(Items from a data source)
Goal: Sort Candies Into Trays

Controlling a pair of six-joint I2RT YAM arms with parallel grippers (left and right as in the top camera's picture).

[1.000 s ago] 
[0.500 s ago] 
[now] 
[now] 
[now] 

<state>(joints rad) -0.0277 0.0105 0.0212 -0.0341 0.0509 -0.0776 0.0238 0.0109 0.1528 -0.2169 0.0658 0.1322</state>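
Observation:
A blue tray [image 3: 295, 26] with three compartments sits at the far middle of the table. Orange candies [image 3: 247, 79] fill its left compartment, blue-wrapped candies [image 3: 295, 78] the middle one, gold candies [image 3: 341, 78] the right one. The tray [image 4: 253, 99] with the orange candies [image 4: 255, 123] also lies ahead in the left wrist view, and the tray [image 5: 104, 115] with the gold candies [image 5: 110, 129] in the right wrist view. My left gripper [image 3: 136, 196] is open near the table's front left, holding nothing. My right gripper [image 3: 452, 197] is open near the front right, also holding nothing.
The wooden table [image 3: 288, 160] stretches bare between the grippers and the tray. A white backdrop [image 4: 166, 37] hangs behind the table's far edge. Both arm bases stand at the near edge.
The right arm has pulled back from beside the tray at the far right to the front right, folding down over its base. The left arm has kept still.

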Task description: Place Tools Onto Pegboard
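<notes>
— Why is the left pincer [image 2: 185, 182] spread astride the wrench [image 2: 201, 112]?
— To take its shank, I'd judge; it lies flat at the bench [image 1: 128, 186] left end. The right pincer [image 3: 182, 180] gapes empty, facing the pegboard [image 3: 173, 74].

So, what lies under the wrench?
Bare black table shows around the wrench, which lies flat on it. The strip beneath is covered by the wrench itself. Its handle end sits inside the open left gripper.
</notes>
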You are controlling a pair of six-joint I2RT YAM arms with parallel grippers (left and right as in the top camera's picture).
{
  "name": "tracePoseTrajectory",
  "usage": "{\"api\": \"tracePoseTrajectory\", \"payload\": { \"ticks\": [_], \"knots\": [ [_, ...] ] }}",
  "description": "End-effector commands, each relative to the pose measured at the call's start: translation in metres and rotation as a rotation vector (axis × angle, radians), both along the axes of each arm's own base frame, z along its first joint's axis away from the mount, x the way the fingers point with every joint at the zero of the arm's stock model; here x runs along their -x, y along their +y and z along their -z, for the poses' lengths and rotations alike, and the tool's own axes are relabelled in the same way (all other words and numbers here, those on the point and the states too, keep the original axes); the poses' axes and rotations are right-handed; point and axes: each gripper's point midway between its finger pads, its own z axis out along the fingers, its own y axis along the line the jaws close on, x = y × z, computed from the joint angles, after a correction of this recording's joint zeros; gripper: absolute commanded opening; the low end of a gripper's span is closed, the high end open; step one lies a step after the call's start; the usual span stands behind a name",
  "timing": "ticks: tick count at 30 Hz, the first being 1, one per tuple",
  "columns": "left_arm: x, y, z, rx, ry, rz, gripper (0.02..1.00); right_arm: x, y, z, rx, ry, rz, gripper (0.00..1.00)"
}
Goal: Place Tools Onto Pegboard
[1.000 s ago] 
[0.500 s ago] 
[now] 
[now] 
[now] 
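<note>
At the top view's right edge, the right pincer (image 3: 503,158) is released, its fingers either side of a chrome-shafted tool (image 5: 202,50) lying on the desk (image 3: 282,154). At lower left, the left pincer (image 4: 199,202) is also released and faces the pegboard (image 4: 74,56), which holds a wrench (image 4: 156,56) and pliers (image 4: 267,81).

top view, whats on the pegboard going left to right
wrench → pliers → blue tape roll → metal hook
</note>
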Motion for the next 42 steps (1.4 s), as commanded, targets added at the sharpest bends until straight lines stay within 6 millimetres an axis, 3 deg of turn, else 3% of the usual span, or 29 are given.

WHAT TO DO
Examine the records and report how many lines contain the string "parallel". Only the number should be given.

SOLUTION TO THIS PROBLEM
2